Task:
Could you reproduce the lines below from the one with "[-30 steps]" through the one with "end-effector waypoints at"? Keep both ends and add nothing.
════════
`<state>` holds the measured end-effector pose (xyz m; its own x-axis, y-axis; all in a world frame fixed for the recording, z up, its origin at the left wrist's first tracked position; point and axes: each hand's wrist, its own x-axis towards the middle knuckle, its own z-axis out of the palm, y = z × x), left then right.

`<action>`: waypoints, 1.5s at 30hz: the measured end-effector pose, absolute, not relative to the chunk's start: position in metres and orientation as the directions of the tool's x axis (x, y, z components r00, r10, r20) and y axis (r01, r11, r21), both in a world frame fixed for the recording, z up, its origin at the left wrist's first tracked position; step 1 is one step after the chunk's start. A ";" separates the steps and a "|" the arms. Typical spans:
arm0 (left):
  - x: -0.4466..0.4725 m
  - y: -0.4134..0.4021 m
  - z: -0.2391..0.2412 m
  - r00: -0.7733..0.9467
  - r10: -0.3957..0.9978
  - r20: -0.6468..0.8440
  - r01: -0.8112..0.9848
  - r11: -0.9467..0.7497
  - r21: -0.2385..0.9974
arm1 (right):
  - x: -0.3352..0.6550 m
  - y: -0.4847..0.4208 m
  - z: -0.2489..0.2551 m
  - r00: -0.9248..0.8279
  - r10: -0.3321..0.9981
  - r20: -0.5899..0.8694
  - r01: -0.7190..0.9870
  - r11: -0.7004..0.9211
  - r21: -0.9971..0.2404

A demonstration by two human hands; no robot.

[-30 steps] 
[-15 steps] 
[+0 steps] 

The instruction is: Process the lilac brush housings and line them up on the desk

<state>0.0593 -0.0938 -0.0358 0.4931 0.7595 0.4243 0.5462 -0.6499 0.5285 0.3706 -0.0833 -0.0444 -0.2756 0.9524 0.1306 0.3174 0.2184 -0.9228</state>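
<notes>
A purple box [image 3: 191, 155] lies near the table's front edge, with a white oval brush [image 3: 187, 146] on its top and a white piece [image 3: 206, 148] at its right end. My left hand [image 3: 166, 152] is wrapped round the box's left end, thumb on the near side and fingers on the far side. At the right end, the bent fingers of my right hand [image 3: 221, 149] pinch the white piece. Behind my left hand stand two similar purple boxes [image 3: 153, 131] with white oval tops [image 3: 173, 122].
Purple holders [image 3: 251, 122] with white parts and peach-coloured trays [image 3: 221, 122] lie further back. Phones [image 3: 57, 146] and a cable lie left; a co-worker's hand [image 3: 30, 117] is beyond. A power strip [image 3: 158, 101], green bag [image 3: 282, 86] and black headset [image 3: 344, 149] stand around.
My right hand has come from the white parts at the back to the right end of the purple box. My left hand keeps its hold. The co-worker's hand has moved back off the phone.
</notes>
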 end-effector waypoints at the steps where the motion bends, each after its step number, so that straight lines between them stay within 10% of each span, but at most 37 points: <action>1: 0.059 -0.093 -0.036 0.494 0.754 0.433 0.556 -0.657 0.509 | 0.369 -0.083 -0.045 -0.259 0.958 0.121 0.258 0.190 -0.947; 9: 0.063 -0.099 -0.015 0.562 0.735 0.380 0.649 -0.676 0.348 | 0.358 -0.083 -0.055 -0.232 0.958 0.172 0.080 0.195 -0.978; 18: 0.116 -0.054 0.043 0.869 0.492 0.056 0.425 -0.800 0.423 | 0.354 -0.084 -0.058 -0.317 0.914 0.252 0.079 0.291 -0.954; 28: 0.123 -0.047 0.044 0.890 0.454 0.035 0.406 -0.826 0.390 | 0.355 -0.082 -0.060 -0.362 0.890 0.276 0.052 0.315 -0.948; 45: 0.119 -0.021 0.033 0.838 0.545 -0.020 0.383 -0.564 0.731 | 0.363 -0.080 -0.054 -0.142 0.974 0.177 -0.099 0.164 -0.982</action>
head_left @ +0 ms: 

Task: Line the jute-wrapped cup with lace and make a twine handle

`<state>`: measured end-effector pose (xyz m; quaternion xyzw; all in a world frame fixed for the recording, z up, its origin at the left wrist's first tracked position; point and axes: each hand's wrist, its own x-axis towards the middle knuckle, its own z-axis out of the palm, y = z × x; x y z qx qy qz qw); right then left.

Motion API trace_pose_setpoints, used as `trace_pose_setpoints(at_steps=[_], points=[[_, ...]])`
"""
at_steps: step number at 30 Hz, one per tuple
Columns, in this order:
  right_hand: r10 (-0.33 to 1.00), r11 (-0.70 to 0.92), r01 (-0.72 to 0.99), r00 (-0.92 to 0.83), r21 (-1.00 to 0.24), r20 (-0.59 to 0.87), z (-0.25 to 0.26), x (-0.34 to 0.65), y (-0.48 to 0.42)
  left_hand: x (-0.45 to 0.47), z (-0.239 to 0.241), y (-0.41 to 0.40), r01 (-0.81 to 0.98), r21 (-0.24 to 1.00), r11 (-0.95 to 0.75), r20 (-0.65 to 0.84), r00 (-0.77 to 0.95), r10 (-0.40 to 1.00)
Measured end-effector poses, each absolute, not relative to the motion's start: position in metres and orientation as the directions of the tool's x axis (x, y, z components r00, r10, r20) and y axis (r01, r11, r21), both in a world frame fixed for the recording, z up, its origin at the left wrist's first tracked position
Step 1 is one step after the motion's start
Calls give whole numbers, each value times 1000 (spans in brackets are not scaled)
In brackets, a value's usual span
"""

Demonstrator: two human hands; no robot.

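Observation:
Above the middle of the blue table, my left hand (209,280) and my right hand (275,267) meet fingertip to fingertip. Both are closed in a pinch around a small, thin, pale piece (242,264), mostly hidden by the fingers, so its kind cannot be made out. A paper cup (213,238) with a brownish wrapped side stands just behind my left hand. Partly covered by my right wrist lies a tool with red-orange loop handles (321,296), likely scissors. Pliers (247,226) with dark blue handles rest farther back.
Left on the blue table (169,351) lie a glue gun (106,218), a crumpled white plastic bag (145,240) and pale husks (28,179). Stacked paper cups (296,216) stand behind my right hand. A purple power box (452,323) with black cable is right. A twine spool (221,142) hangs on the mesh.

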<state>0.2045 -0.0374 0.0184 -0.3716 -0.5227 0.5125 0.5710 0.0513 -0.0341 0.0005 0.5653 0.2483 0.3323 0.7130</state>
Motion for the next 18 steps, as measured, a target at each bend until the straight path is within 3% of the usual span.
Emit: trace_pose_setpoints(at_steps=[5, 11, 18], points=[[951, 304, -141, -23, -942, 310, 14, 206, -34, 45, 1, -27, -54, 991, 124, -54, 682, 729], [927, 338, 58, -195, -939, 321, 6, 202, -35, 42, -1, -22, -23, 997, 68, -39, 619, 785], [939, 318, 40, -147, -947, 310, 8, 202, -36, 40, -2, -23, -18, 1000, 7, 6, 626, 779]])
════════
Exercise solution:
[-30 steps] 
[-15 steps] 
[+0 steps] 

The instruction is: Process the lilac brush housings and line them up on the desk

<state>0.0593 -0.0938 -0.0358 0.4931 0.7595 0.4243 0.5462 -0.6499 0.5285 0.3706 -0.0833 -0.0444 -0.2756 0.9524 0.1306 0.3174 0.2184 -0.9228</state>
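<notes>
A purple box [image 3: 191, 155] lies near the table's front edge, with a white oval brush [image 3: 187, 146] on its top and a white piece [image 3: 206, 148] at its right end. My left hand [image 3: 166, 152] is wrapped round the box's left end, thumb on the near side and fingers on the far side. At the right end, the bent fingers of my right hand [image 3: 221, 149] pinch the white piece. Behind my left hand stand two similar purple boxes [image 3: 153, 131] with white oval tops [image 3: 173, 122].
Purple holders [image 3: 251, 122] with white parts and peach-coloured trays [image 3: 221, 122] lie further back. Phones [image 3: 57, 146] and a cable lie left; a co-worker's hand [image 3: 30, 117] is beyond. A power strip [image 3: 158, 101], green bag [image 3: 282, 86] and black headset [image 3: 344, 149] stand around.
My right hand has come from the white parts at the back to the right end of the purple box. My left hand keeps its hold. The co-worker's hand has moved back off the phone.
</notes>
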 end-effector waypoints at the steps where the motion bends, each after its step number, so that straight lines between them stay within 10% of each span, but at most 37 points: <action>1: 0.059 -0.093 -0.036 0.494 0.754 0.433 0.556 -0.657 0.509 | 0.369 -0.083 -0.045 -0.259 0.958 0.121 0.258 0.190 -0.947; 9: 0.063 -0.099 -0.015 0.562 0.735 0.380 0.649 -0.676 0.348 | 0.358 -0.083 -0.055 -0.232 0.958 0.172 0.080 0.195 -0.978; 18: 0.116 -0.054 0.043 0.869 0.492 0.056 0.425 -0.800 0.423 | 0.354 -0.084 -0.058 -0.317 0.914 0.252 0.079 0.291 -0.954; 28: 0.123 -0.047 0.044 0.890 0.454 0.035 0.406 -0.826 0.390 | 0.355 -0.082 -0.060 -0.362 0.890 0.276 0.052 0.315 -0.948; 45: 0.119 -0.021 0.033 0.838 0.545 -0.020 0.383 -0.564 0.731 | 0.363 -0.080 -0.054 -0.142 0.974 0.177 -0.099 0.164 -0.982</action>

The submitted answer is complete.